Lo estaba. Parpadeé.

Di uno o dos tragos más. Volví a taparla y corrí a llevársela a nuestro pasajero. Alake y Devon lo habían colocado en una silla enganchada a una cuerda que se podía subir y bajar por el hueco de la escalera, la cual se utilizaba para trasladar a los heridos y para uso de aquellos cuya corpulencia les impedía trepar por los peldaños. Llevamos al hombre a las habitaciones de la tripulación en la cubierta dos y lo instalamos en un pequeño camarote.

Por fortuna, podía caminar, aunque le temblaban las piernas como a un gatito recién nacido. Alake extendió un montón de mantas. Se dejó caer sin fuerzas sobre ellas y lo cubrimos con unas cuantas más. Todavía boqueaba y sufría mucho.
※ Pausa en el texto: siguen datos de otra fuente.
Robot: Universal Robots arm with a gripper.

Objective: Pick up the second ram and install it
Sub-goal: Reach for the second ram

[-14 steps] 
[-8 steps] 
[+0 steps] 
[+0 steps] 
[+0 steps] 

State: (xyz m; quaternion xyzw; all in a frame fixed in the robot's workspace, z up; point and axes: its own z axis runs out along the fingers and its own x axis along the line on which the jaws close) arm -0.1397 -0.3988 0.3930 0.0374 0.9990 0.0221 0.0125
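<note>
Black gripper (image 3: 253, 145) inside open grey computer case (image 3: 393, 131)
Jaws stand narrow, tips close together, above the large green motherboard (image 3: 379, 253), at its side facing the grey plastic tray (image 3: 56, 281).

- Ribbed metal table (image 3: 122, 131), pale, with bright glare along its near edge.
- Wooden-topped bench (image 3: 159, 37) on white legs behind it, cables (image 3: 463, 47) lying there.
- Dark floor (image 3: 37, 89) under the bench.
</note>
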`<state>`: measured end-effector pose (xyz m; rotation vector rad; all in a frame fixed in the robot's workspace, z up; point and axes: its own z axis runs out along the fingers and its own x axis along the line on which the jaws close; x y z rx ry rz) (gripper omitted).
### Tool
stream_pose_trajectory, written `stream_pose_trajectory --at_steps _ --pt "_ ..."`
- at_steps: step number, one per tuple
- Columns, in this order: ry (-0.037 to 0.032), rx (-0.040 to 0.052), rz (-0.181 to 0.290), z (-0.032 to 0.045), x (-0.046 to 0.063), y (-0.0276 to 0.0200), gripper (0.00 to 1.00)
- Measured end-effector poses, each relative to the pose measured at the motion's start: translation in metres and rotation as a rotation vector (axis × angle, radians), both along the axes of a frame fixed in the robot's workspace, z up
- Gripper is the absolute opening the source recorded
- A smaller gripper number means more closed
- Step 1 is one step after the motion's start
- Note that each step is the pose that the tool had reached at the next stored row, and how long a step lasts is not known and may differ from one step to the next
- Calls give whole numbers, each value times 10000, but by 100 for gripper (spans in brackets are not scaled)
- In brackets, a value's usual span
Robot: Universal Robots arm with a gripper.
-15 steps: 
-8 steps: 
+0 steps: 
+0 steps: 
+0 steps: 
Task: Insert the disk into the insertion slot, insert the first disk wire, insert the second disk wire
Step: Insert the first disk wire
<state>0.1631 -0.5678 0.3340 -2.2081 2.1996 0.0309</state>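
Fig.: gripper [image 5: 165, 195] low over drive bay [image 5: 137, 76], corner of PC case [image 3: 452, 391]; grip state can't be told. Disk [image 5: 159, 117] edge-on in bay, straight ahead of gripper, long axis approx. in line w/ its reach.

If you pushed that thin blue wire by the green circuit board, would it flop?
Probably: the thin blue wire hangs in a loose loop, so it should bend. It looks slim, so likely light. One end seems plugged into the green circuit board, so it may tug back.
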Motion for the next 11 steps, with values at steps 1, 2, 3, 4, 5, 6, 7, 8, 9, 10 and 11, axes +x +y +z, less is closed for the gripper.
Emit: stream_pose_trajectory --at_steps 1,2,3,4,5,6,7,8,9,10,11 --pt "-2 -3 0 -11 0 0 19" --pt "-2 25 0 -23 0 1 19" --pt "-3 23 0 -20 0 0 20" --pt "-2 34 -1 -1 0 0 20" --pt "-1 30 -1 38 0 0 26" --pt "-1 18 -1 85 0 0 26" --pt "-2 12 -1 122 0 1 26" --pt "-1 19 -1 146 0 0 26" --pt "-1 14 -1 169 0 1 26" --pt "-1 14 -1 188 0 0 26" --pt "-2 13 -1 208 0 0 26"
Le ofrecí la botella. Pareció entender, porque se movió hacia mí. Acercó los labios y bebió un sorbo. El ahogo se convirtió en tos, y por un momento temí que el remedio acabara con él, pero se recuperó. Tomó unos cuantos tragos más y después se echó otra vez sobre las mantas. Su respiración se normalizó. Nos miró a uno detrás de otro y sus ojos tomaron nota de todo cuanto veían, sin excluir nada.

De repente, se apartó las mantas. Alake reaccionó como una gallina a quien se le hubiera escapado el polluelo de debajo de las alas.

El humano hizo caso omiso de ella. Se miraba los brazos. Se los contempló largo rato, mientras se los frotaba frenético. Clavó la mirada en el dorso de las manos. Cerró los ojos con amarga desesperación y volvió a hundirse entre las mantas.

—¿Qué ocurre? —preguntó Alake en humano al tiempo que se arrodillaba junto a él—. ¿Estás herido? ¿Podemos ayudarte en algo?

Hizo el gesto de tocarle el brazo, pero él lo apartó y gruñó como un animal herido.

—No voy a hacerte daño —insistió—. Sólo quiero ayudarte. Continuó con los ojos fijos en ella y frunció el entrecejo con ira y frustración.

—Alake —dije con suavidad—. No te entiende. No comprende lo que le dices.

—Pero si hablo en humano...

—Dev... Sadia, inténtalo tú —rogué tartamudeando como Alake—. Quizá no sea humano, después de todo. El elfo se bajó el velo a la altura de la boca.